There are two different forms of TB—latent TB and active TB. A person with latent TB is someone who has contracted TB from an active TB sufferer, but does not have symptoms, nor can they pass it on to anybody. However, like a dormant volcano, latent TB can be activated, meaning that the sufferer will develop symptoms further down the line. Most people with latent TB develop active TB within five years. Once symptomatic, the sufferer will then become contagious, spreading it to others. As the symptoms can be rather mild at first, the patient is unlikely to realise that they are passing it on. The existence of latent TB arguably makes TB, as a whole, more dangerous and difficult to control, as it is more difficult to keep track of people with latent TB; it can re-emerge years later, and after the patient has moved to a new city or country. Two tests, the tuberculin skin test and Interferon-gamma release assays, can be used to determine whether someone has latent TB, but there are limitations to both of these tests. A patient will test positive for latent TB if they have previously had TB and recovered. The test also struggles to predict which latent TB cases will eventually become active TB cases. The need for smarter testing is clear, and it will help countries to track, treat and prevent TB in the population.

In order to achieve this goal and protect future generations, research on tuberculosis is critical to find new ways to stop the spread of the disease. For example, the discovery of vital information, such as markers that could indicate those people most likely to be at risk of becoming infected with TB, can help halt transmission and save lives.
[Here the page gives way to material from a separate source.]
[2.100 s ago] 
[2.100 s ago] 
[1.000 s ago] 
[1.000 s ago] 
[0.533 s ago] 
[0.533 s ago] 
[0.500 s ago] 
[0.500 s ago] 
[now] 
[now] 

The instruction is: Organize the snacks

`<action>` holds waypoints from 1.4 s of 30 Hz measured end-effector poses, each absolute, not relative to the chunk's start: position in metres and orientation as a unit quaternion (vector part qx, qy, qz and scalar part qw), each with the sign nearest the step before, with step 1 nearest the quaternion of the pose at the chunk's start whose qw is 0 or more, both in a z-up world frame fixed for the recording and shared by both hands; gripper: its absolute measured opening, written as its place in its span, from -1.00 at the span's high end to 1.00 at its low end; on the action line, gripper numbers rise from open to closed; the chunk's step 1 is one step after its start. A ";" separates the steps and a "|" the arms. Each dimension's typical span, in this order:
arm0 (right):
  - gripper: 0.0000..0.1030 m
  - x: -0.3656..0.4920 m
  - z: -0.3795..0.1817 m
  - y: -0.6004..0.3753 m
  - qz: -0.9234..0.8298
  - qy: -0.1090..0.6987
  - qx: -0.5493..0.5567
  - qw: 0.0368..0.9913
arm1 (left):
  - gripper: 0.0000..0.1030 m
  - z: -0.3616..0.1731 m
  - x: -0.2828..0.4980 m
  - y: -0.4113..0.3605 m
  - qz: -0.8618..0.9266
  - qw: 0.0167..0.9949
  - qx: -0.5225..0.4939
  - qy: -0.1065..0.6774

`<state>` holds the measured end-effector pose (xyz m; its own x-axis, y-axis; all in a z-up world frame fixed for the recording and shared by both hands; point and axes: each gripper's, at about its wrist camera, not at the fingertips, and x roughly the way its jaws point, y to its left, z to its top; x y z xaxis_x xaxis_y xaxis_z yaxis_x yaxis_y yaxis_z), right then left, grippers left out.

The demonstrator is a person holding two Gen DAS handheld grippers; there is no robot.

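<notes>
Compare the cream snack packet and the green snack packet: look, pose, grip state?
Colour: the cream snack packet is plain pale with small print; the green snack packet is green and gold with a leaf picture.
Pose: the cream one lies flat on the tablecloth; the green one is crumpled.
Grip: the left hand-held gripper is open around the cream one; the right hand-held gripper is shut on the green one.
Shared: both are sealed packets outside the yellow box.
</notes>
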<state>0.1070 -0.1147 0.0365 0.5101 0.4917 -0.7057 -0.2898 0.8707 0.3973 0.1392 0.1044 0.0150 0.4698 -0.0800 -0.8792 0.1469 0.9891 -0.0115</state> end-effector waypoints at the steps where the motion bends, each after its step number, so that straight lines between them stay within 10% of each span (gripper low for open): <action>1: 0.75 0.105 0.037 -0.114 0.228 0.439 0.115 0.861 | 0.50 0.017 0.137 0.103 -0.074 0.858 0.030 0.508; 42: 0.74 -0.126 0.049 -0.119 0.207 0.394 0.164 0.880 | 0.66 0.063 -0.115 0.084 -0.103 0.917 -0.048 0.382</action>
Research related to the development of vaccines, anti-TB drugs and better testing is also crucial to ending the disease.

The United Nations outline, in one of their Sustainable Development Goals (SDGs), the target of ending TB infection completely by 2030. On 26th September 2018, world leaders reaffirmed their commitment to end the TB epidemic by 2030, with USD 13 billion pledged to prevention and care, and USD 2 billion pledged to research.

Sharing this research with other TB scholars will also enable a quick, highly collaborative effort to end infection. It is hoped that open access, which allows readers free and easy access to research, will help in this process. For example, in MDPI journals (all of which are open access), numerous Special Issues and research papers are dedicated to TB, including “Tuberculosis: Clinical Applications in the Diagnosis and Treatment” ( in Journal of Clinical Medicine in 2019, and “Mycobacterium tuberculosis Pathogenesis, Infection Prevention and Treatment” ( in Pathogens in 2020.

We are fully committed to publishing important research to end TB’s threat to human life. It is with great hope that we envision a future in which both COVID-19 and tuberculosis are eliminated, and we have been victorious in the war on viruses. MDPI will continue to publish Special Issues related to TB and the UN’s goal of ending the TB epidemic by 2030.